Presentation Attack Detection (PAD) is detecting a biometric spoof. Implementing PAD provides high security but can be costly and complex. The ISO/IEC 30107-1 framework provides categories of attacks and explains whether PAD should be used.

Liveness detection

Advanced anti-spoofing methods such as facial liveness detection are necessary to differentiate simulated from real. The technology determines whether the person in front of the camera is present or if a printed or digital image is shown. After collection, algorithms analyse data to verify if the source is fake or real.

Detecting liveness in a presentation is performed through dynamic and passive methods. Active refers to the action the user takes to confirm they are a natural person. For example, tilt the head, nod or blink. Fraudsters can spoof the active method in a presentation attack.

Skin distortion analysis differentiates a real finger from a fake one. The skin turns pale when pressed against a surface. During the investigation, the user might be asked to move the finger on the scanner to amplify the distortion.

Static methods detect unnatural features or lack of details in fake fingerprints. Natural skin has pores and is uneven. Verifying online users can be performed through an image checked on multiple characteristics. Ticking the liveness boxes results in access or action.

AI technology

Artificial Intelligence (AI) make biometric systems resilient. AI models can be trained to detect fake from real and help liveness detection algorithms more accurately recognise forged materials.

According to research, humans have far more difficulty identifying biometric spoofing attacks. ID R&D’s study quizzed people and machines by presenting falsified printed photos, videos, digital images, and 3D masks. Computers were more accurate and faster in identifying mimicking attempts. Humans classified 18% of real faces as spoofs, while the AI system incorrectly classified only 1%.

Multimodal biometrics

When identifying or authenticating a person, reliability is essential. In biometrics, false positives and negatives are unavoidable. Biometric systems are based on algorithms. No measurement can be a hundred per cent accurate, primarily when used independently. Combining several biometric identifiers adds another layer of security and granularity.

Multimodal biometric systems usually require two biometric credentials, such as iris scans and fingerprints. It is difficult to spoof a fingerprint but falsifying fingerprints and iris in the same attempt is nearly impossible. Adding this additional layer of security requires multiple steps from the user to get authenticated but shouldn’t cause inconvenience. Looking into a camera and placing a finger on a scanner can be performed simultaneously.

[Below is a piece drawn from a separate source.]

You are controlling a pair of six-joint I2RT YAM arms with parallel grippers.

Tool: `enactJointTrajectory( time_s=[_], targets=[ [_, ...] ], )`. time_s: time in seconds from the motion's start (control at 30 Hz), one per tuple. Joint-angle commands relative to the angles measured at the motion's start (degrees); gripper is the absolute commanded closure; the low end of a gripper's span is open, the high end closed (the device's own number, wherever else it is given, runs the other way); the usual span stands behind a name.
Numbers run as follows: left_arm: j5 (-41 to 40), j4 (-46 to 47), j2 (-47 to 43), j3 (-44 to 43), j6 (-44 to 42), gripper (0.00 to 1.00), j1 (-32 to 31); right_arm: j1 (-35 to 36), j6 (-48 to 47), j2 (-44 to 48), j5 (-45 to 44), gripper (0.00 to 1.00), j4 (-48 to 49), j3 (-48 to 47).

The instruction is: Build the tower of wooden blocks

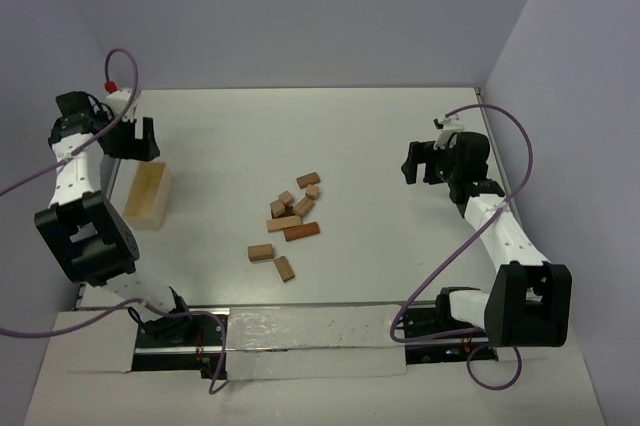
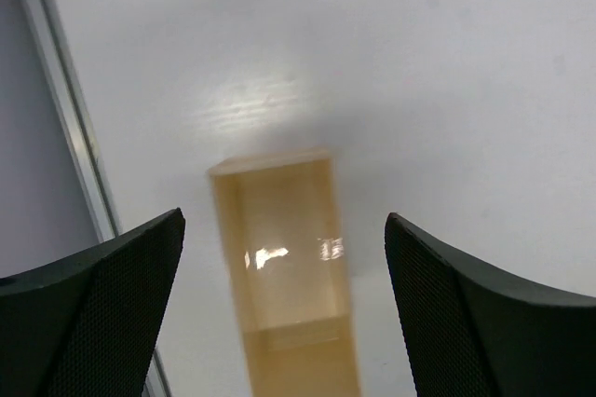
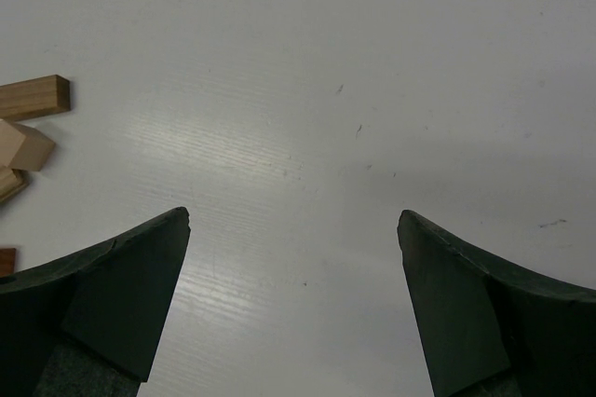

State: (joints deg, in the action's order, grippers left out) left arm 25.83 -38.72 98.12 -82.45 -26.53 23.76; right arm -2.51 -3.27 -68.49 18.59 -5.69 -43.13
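Observation:
Several wood blocks (image 1: 295, 208) lie loose and flat in a small cluster at the table's middle, tan ones with a reddish-brown one (image 1: 301, 231) among them. Two more tan blocks (image 1: 261, 252) lie apart nearer the arms. No tower shows in any view. My left gripper (image 1: 140, 141) is open at the far left and hangs above the pale wooden box (image 2: 284, 266), holding nothing (image 2: 284, 218). My right gripper (image 1: 415, 164) is open to the right of the cluster, with bare table between its fingers (image 3: 293, 215). Two tan blocks (image 3: 33, 97) show at the left edge of the right wrist view.
The pale wooden box (image 1: 149, 193) lies on its side near the left wall, its open side up. Walls close off the table at the back, left and right. A metal strip (image 1: 300, 331) runs along the near edge between the arm bases.

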Motion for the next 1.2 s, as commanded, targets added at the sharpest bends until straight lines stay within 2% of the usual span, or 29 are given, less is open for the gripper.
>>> enactJointTrajectory(
  time_s=[0.0, 0.1, 0.13, 0.17, 0.27, 0.47, 0.6, 0.8, 1.17],
  targets=[
    [0.4, 0.1, -11.5, 3.6, 0.4, 0.10, -14.2, -0.2, 0.0, 1.5, 0.8, 0.00, 1.0, -1.9],
    [-6.4, 4.8, -17.2, 11.6, 2.1, 0.13, -29.7, -0.1, -0.1, 1.3, 0.5, 0.00, 0.9, -1.9],
    [-6.9, 5.4, -18.0, 12.7, 2.4, 0.14, -31.9, -0.1, -0.1, 1.3, 0.4, 0.00, 0.9, -2.0],
    [-8.3, 6.4, -18.4, 14.8, 3.8, 0.17, -37.9, -0.1, -0.2, 1.2, 0.3, 0.00, 0.8, -2.0],
    [-9.4, 8.1, -17.1, 17.2, 8.0, 0.23, -49.0, -0.2, -0.3, 1.0, -0.2, 0.00, 0.6, -2.0],
    [-13.0, 8.6, -9.7, 17.1, 9.8, 0.30, -64.4, -0.3, -0.5, 0.5, -0.7, 0.00, 0.1, -2.5],
    [-14.6, 8.4, -4.0, 16.6, 9.5, 0.32, -68.0, -0.4, -0.5, 1.0, -1.4, 0.00, 0.1, -2.4],
    [-16.6, 9.2, 1.1, 14.4, 10.5, 0.35, -69.6, -0.3, -0.3, 0.6, -1.5, 0.00, 0.0, -2.7],
    [-18.2, 12.5, 5.7, 13.9, 12.2, 0.35, -71.7, -0.4, -0.2, 0.5, -1.9, 0.00, 0.0, -2.9]
  ],
)
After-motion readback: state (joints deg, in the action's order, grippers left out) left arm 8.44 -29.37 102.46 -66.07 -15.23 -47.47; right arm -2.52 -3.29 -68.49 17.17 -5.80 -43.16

Biometric Two-Factor Authentication

Two-Factor Authentication (2FA) is one of the most used methods to prevent online fraud. The user verifies their identity by an additional method, usually very different to the primary one. Combining a password and biometric characteristics like facial or gesture recognition ensures the user can access the system.

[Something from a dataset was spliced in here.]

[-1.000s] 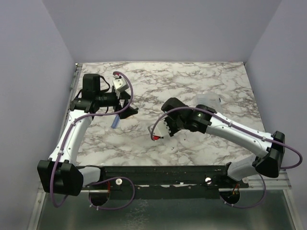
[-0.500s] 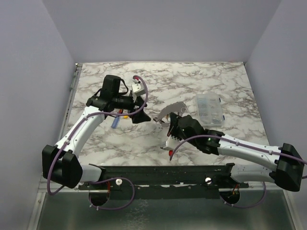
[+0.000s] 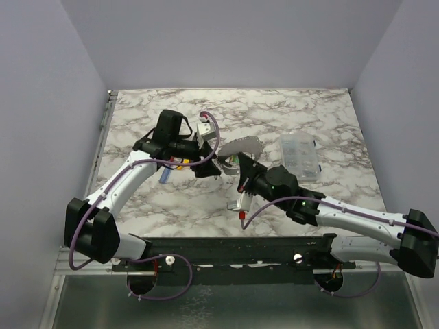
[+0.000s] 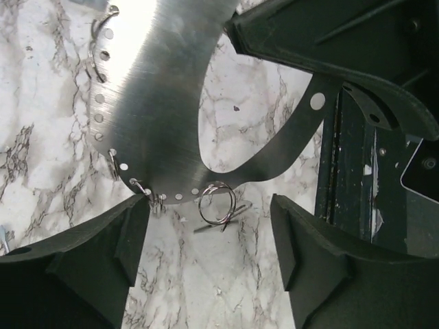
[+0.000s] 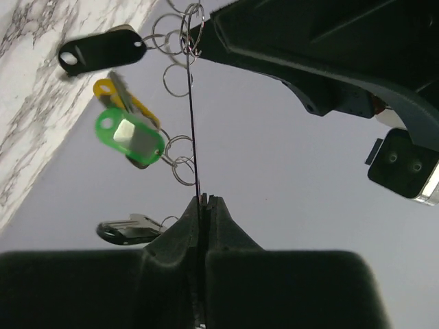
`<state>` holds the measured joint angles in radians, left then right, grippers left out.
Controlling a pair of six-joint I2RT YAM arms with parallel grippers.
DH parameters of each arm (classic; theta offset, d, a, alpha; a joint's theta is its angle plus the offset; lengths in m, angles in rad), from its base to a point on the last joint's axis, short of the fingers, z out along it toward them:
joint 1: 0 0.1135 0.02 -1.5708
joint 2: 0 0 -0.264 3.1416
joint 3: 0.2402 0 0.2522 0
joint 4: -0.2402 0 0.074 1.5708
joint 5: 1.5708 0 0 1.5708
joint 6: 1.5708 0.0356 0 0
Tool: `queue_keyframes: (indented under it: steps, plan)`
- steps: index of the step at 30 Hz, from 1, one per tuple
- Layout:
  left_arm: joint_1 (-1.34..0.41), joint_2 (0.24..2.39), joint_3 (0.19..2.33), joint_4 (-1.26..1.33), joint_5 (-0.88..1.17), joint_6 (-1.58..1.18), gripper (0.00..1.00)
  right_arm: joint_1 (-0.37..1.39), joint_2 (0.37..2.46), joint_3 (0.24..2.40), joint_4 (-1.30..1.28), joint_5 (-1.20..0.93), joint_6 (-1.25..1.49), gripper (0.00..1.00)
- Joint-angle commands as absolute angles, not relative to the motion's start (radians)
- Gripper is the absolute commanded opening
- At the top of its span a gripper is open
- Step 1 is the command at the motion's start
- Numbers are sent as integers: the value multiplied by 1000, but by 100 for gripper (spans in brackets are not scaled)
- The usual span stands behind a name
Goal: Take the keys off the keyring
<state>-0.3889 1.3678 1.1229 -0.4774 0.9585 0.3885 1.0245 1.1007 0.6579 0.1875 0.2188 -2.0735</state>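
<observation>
The keyring is a curved steel plate (image 3: 241,146) with a row of holes that carry small split rings. My right gripper (image 3: 241,168) is shut on it and holds it off the table. In the right wrist view the plate (image 5: 192,123) shows edge-on, clamped at my right gripper (image 5: 206,202). Hanging from its rings are a black tag (image 5: 103,51), a yellow key (image 5: 113,92), a green tag (image 5: 130,137) and a black-headed key (image 5: 127,229). My left gripper (image 4: 209,253) is open, its fingers (image 4: 89,267) on either side of an empty split ring (image 4: 217,203) at the plate's (image 4: 158,89) edge.
A clear plastic box (image 3: 300,156) stands on the marble table to the right. A blue stick (image 3: 164,175) lies under the left arm. A small red piece (image 3: 243,216) lies near the front rail. The right arm's body (image 4: 357,62) fills the left wrist view's upper right.
The left arm has swung right, up to the plate. The right arm has carried the plate toward the table's middle. The left jaws have narrowed slightly.
</observation>
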Motion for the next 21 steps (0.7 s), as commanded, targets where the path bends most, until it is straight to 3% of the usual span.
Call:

Our secure identity solutions

All biometric systems are vulnerable to some degree. Security is always at the forefront of Laxton solutions. We continuously assess the capabilities of our identity systems and products, analysing risks and the motivations of potential attackers. However, fraud detection must not compromise the user experience. Organisations with digital security as their main priority should continuously assess this fine balance.